● **Problem statement**: Among the lines below, restate word for word only those from the line with "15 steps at" through the line with "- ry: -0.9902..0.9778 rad", with both end lines kept.

======== Source information ========

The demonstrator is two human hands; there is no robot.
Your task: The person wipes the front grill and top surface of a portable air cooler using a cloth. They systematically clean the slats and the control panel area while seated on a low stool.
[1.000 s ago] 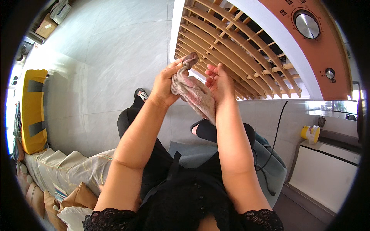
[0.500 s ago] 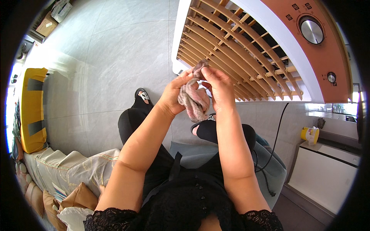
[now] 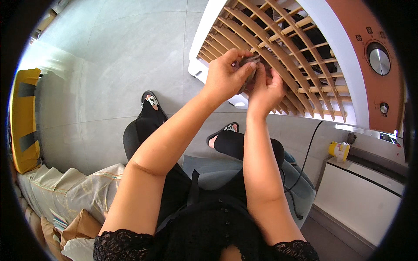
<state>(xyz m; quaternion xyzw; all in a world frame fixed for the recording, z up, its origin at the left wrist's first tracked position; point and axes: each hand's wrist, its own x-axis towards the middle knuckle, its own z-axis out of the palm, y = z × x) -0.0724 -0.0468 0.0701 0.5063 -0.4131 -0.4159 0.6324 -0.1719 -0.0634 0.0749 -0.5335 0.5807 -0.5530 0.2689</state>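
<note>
A crumpled grey-pink cloth (image 3: 250, 61) is bunched at the tan slats of a white, box-shaped fan appliance's grille (image 3: 283, 50). My left hand (image 3: 227, 75) is closed on it, thumb and fingers pinching one side. Close beside, my right hand (image 3: 266, 92) grips the other side, its fingertips against the slats. Most of the cloth is hidden behind my fingers, and I cannot tell how far it reaches between the slats.
The appliance's copper-coloured panel (image 3: 363, 35) carries a large silver knob (image 3: 379, 61) and a small one (image 3: 384, 108). A black cord (image 3: 310, 152) hangs below. Right stands a white cabinet (image 3: 355, 198) with a yellow tub (image 3: 339, 150); left, a yellow stool-like object (image 3: 22, 126) and a draped sofa (image 3: 82, 185).
Both hands have moved up and forward with the cloth, from in front of the grille to its slats. The cloth is now more bunched and hidden. The view has shifted slightly.
</note>
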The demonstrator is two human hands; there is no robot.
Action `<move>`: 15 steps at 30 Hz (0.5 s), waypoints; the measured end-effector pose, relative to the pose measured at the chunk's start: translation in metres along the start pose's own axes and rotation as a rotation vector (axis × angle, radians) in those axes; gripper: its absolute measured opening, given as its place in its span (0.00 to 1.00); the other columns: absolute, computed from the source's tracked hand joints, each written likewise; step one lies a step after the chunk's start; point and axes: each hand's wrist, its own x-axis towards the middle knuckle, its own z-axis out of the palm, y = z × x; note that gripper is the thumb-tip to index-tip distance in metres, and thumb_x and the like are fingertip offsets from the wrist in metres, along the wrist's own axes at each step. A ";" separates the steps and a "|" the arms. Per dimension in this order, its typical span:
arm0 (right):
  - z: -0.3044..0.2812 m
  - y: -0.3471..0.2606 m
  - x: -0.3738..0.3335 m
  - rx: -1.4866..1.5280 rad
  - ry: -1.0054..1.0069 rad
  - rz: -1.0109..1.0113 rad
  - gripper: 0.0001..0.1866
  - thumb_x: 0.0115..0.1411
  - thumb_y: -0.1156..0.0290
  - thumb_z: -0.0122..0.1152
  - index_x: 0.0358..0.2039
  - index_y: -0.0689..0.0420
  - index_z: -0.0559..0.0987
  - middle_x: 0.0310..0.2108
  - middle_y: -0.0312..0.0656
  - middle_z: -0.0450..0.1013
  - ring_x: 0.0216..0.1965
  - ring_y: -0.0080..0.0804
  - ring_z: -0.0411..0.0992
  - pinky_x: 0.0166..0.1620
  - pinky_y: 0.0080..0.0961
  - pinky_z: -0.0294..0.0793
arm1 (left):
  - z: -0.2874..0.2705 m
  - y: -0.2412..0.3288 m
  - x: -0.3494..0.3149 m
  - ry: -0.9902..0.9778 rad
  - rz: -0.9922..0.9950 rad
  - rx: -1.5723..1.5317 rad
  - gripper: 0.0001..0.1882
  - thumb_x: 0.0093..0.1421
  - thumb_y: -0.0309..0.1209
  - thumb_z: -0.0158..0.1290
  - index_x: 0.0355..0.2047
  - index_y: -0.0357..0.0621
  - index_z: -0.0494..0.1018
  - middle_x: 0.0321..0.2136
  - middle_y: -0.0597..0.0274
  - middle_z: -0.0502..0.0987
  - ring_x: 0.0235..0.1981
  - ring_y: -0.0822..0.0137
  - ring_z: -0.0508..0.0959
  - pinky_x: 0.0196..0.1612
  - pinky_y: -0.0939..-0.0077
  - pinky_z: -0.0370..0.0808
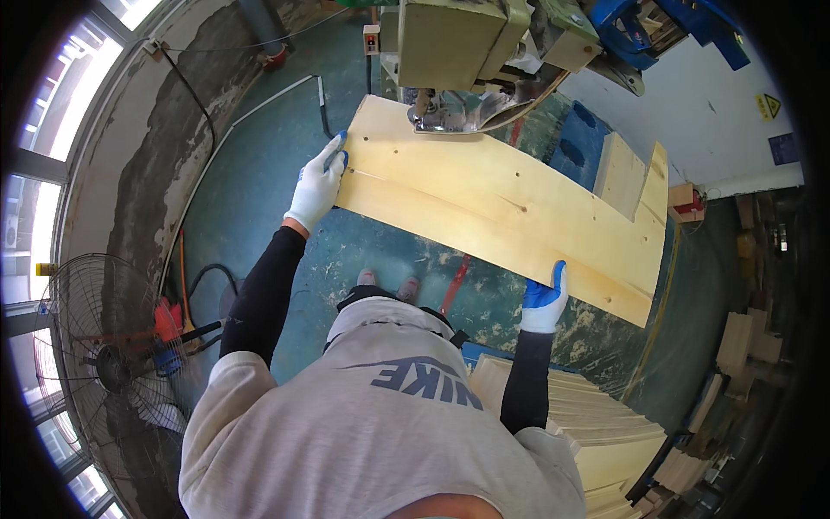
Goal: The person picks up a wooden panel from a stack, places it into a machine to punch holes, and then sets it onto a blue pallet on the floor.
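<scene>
A long pale wooden board (467, 195) with dark knots lies slantwise in front of me, its far left part under the head of a green machine (450, 39). My left hand (320, 186), in a white glove with blue fingertips, grips the board's left end. Lower down on the right, my right hand (545, 301), gloved in white and blue, is closed on the near edge with its thumb along the top; its other fingers are hidden underneath. A curved metal guard (450, 121) on the machine sits just over the board's far edge.
Beyond the board another wooden panel (618, 177) rests by a blue pallet (579, 138). Stacked boards (596, 424) stand close at my right side. A caged fan (112, 368) is at the left, near a hose (212, 272). More timber (743, 342) lies far right.
</scene>
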 end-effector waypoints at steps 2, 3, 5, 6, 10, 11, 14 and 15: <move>-0.003 -0.002 -0.003 0.006 0.017 0.030 0.22 0.72 0.60 0.54 0.60 0.59 0.71 0.56 0.46 0.74 0.55 0.38 0.75 0.56 0.38 0.79 | 0.003 -0.001 0.001 -0.001 0.010 0.000 0.22 0.70 0.32 0.48 0.62 0.39 0.69 0.54 0.46 0.79 0.52 0.62 0.80 0.56 0.74 0.71; -0.007 0.004 0.001 -0.003 -0.004 -0.015 0.23 0.72 0.59 0.54 0.60 0.58 0.70 0.57 0.45 0.73 0.56 0.39 0.74 0.57 0.40 0.77 | 0.002 -0.001 0.002 0.001 0.008 -0.012 0.22 0.70 0.32 0.48 0.63 0.39 0.69 0.54 0.46 0.79 0.53 0.61 0.79 0.57 0.74 0.71; -0.005 0.003 0.006 0.110 -0.014 -0.080 0.23 0.72 0.58 0.53 0.61 0.58 0.70 0.57 0.45 0.73 0.57 0.39 0.73 0.59 0.40 0.76 | 0.007 0.001 0.007 0.016 0.017 -0.036 0.22 0.70 0.33 0.48 0.63 0.39 0.69 0.54 0.45 0.78 0.54 0.61 0.79 0.58 0.75 0.70; -0.004 0.002 0.009 0.167 -0.021 -0.112 0.23 0.72 0.58 0.53 0.61 0.58 0.70 0.58 0.44 0.72 0.58 0.40 0.72 0.59 0.41 0.75 | 0.008 0.001 0.007 0.022 0.023 -0.039 0.22 0.70 0.33 0.48 0.63 0.39 0.69 0.54 0.44 0.78 0.55 0.61 0.78 0.58 0.75 0.70; 0.001 -0.007 0.010 0.145 -0.030 -0.094 0.24 0.72 0.57 0.52 0.61 0.57 0.70 0.58 0.44 0.72 0.58 0.39 0.72 0.60 0.40 0.74 | 0.010 -0.005 -0.002 0.028 -0.030 -0.052 0.23 0.70 0.33 0.48 0.63 0.38 0.69 0.53 0.44 0.79 0.54 0.62 0.78 0.58 0.75 0.70; 0.001 -0.006 0.010 0.029 0.016 -0.142 0.23 0.72 0.56 0.53 0.60 0.58 0.71 0.57 0.43 0.73 0.57 0.38 0.73 0.60 0.39 0.74 | 0.010 -0.003 -0.003 0.042 -0.021 0.007 0.22 0.70 0.33 0.49 0.62 0.37 0.69 0.52 0.46 0.80 0.51 0.66 0.79 0.57 0.76 0.70; 0.001 -0.006 0.009 0.069 0.029 -0.095 0.21 0.72 0.59 0.53 0.58 0.60 0.72 0.55 0.44 0.74 0.56 0.35 0.73 0.60 0.36 0.74 | 0.007 0.006 0.005 0.036 -0.030 -0.041 0.22 0.70 0.32 0.49 0.62 0.37 0.69 0.50 0.48 0.81 0.48 0.69 0.78 0.55 0.77 0.71; -0.010 -0.003 0.012 0.058 0.034 -0.105 0.21 0.72 0.58 0.52 0.59 0.59 0.72 0.56 0.42 0.74 0.56 0.35 0.74 0.59 0.37 0.75 | 0.007 0.002 0.002 0.029 -0.029 -0.029 0.22 0.70 0.31 0.49 0.62 0.38 0.70 0.49 0.49 0.81 0.47 0.70 0.78 0.54 0.77 0.71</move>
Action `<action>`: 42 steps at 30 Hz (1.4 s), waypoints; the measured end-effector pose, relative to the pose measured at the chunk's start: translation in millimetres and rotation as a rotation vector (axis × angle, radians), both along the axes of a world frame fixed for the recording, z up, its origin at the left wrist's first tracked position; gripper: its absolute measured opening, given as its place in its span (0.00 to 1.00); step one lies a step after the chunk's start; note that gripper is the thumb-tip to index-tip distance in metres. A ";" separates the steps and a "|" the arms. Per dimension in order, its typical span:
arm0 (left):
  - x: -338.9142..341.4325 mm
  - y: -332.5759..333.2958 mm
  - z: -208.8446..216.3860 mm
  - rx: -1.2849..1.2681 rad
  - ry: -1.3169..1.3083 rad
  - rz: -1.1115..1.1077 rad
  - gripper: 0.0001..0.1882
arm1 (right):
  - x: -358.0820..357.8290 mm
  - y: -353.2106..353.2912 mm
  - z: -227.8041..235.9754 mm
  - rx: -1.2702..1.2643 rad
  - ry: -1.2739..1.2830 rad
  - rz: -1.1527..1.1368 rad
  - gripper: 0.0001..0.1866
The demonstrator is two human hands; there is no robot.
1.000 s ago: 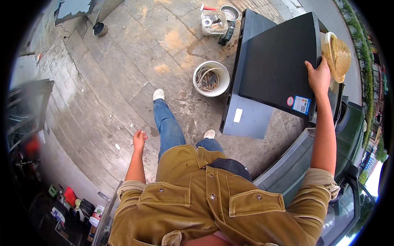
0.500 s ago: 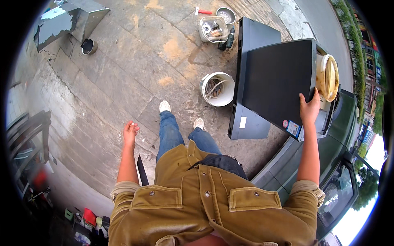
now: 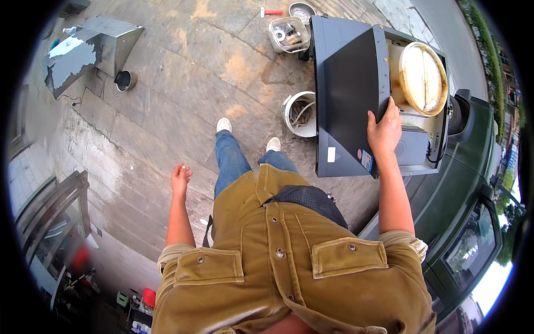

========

● **Answer below**:
Action `<move>`: 15 steps at 30 Hz (0.5 s), waypoints; the measured end-effector pose, relative to the pose measured at the chunk's start: translation in metres along the start pose's own axes and rotation as a rotation vector (axis × angle, radians) in those axes; gripper: its absolute measured opening, given as its place in its span (0.00 to 1.00); the other columns: absolute, computed from the source's tracked hand joints, each written likewise; step one lies a step after the chunk's start; point and axes: each hand's wrist, its own x-axis towards the middle knuckle, its own z-axis out of the palm, y = z × x; note that gripper is the thumb-tip to index-tip distance in metres, and thumb_x and the like are fingertip offsets from the wrist in metres, along the wrist's own axes at each step. A ";" separates the steps and a "|" the arms. Per dimension in this order, its typical span:
arm0 (right):
  - z: -0.3044..0.2812 m
  - y: -0.3471..0.2606 m
  - x: -0.3738..0.3335 m
  - rx: -1.4866..1.5280 rad
  - ry: -1.0054..1.0069 rad
  - rz: -1.0109..1.0113 rad
  - gripper: 0.0001..0.1866
  - thumb_x: 0.0115..0.1411
  - thumb_y: -0.1156..0.0290
  - thumb_z: -0.0122..0.1152
  - index_x: 0.0358..0.2039
  - index_y: -0.0689..0.0420
  - index_z: -0.0559..0.0987
  - middle_x: 0.0310..0.2108
  - middle_y: -0.0312..0.0656
  - middle_z: -0.0450..0.1013
  - ring_x: 0.0216..0.1965
  - ring_y: -0.0080..0.0804
  - ring_z: -0.0411..0.0992
  - pinky_x: 0.0166..0.1620
  - pinky_y: 0.0080..0.0961
  - pinky_z: -0.0294..0.0793
arm1 (left):
  - z: -0.2874..0.2705 m
  - y: -0.2412..0.3288 m
  - x: -0.3494..0.3149 m
  - ry: -0.9902..0.9778 rad

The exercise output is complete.